» **Work to be completed**
Write out the following listing's lines from the one with "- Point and" to the one with "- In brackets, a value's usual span", exactly, with both included and no others.

» **The data**
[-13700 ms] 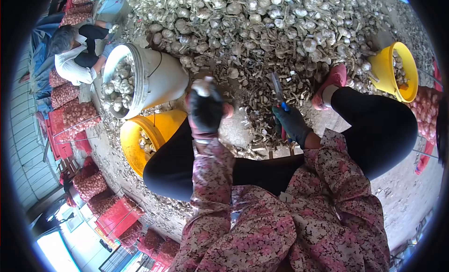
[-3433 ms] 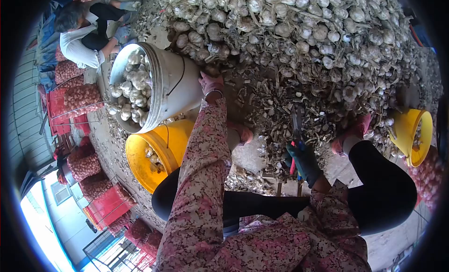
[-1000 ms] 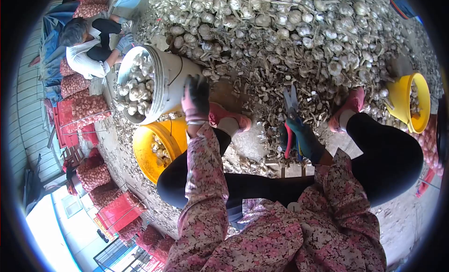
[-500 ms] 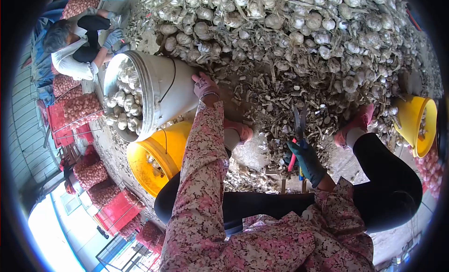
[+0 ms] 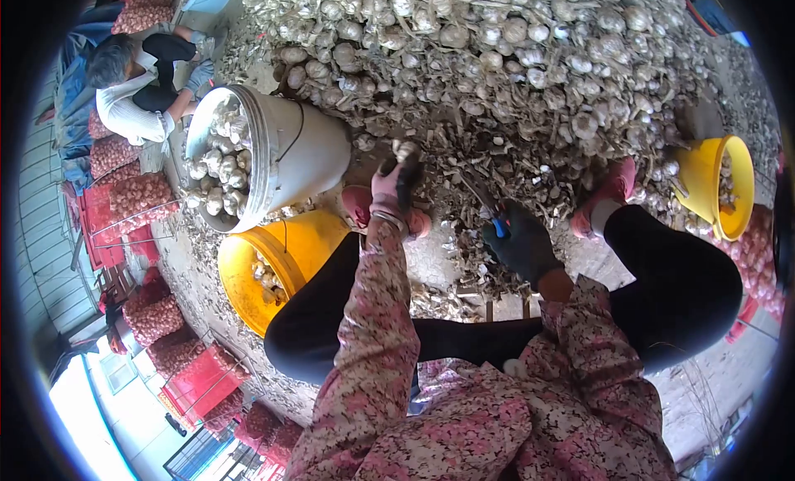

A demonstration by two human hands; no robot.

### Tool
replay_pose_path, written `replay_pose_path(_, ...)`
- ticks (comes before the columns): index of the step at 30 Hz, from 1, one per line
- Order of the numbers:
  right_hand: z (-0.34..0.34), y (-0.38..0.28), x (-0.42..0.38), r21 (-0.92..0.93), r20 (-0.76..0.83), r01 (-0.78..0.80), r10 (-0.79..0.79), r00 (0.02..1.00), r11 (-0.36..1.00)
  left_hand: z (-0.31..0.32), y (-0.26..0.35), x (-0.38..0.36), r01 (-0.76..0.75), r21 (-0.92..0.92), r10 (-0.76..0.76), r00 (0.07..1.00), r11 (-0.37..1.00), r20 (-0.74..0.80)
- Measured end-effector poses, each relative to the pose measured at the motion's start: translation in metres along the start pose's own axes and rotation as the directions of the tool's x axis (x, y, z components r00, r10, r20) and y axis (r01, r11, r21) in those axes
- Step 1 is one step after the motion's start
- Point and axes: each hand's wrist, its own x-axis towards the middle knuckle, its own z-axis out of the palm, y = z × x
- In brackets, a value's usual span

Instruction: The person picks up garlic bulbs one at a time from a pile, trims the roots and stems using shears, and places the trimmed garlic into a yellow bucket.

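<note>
My left hand (image 5: pixel 396 185), in a pink and dark glove, is closed on a garlic bulb (image 5: pixel 406 149) at the near edge of the garlic pile (image 5: pixel 513 42). To its right, my right hand (image 5: pixel 520 239), in a dark green glove, grips shears (image 5: pixel 483 193) whose blades point up and left, towards the pile. A gap separates the two hands. Left of my left hand is a white bucket (image 5: pixel 310 146) holding garlic bulbs (image 5: pixel 222 170). Cut stalks and scraps (image 5: pixel 489 158) lie around the shears.
A yellow bucket (image 5: pixel 310 237) with a few bulbs is below the white one; another yellow bucket (image 5: pixel 704 175) is at the right. At the upper left a person (image 5: pixel 137 92) in grey gloves sits near red net sacks (image 5: pixel 141 195). My feet flank the scraps.
My left hand has moved right from beside the white bucket and now holds a bulb. The shears have tilted left, and the whole view has shifted slightly.
</note>
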Motion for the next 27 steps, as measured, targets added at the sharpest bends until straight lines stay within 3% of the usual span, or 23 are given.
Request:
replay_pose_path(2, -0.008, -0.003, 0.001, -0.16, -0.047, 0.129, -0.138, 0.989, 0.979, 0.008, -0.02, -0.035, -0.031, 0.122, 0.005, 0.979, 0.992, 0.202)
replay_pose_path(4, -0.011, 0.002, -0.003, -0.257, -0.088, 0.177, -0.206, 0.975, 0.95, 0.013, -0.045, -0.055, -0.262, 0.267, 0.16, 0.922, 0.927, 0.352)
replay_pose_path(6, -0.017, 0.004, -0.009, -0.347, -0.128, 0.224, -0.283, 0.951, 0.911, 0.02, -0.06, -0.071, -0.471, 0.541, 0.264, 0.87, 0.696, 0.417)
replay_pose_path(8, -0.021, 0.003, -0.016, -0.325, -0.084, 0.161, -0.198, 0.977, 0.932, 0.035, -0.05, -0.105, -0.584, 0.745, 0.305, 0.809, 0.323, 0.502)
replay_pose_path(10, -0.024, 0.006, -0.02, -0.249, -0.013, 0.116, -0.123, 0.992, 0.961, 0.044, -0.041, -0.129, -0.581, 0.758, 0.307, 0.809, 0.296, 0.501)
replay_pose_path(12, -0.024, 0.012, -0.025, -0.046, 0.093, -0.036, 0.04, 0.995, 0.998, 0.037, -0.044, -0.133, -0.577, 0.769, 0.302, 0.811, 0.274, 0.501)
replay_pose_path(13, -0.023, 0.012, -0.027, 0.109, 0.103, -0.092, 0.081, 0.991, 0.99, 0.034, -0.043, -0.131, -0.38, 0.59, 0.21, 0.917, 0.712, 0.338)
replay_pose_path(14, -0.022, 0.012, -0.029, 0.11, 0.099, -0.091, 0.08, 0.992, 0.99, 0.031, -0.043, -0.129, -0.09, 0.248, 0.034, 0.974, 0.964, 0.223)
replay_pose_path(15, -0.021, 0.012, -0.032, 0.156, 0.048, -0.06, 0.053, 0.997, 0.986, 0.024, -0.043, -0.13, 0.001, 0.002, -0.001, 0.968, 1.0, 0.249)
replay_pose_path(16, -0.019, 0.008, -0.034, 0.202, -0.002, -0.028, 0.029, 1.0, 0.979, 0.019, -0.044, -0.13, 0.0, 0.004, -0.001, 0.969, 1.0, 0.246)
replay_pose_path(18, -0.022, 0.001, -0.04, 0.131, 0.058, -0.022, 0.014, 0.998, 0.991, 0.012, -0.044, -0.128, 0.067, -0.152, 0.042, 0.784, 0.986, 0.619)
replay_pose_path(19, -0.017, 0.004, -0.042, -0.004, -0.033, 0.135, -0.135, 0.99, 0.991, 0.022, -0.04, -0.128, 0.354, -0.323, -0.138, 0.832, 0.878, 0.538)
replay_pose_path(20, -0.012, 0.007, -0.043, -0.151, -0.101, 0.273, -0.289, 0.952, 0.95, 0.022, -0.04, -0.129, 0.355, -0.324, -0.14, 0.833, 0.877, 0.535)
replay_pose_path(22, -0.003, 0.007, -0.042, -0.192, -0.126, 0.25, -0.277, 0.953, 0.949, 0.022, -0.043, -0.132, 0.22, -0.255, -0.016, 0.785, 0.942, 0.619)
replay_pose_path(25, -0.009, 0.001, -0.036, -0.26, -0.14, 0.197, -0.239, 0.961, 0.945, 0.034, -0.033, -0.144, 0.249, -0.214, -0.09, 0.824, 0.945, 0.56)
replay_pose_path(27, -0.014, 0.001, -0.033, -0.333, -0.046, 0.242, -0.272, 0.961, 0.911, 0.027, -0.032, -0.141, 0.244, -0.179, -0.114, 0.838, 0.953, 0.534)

» **Task answer**
- Point and axes: each hand's wrist, its own x-axis towards the middle knuckle, its own z-axis out of the palm, y = z × x
- In brackets, a value's usual span

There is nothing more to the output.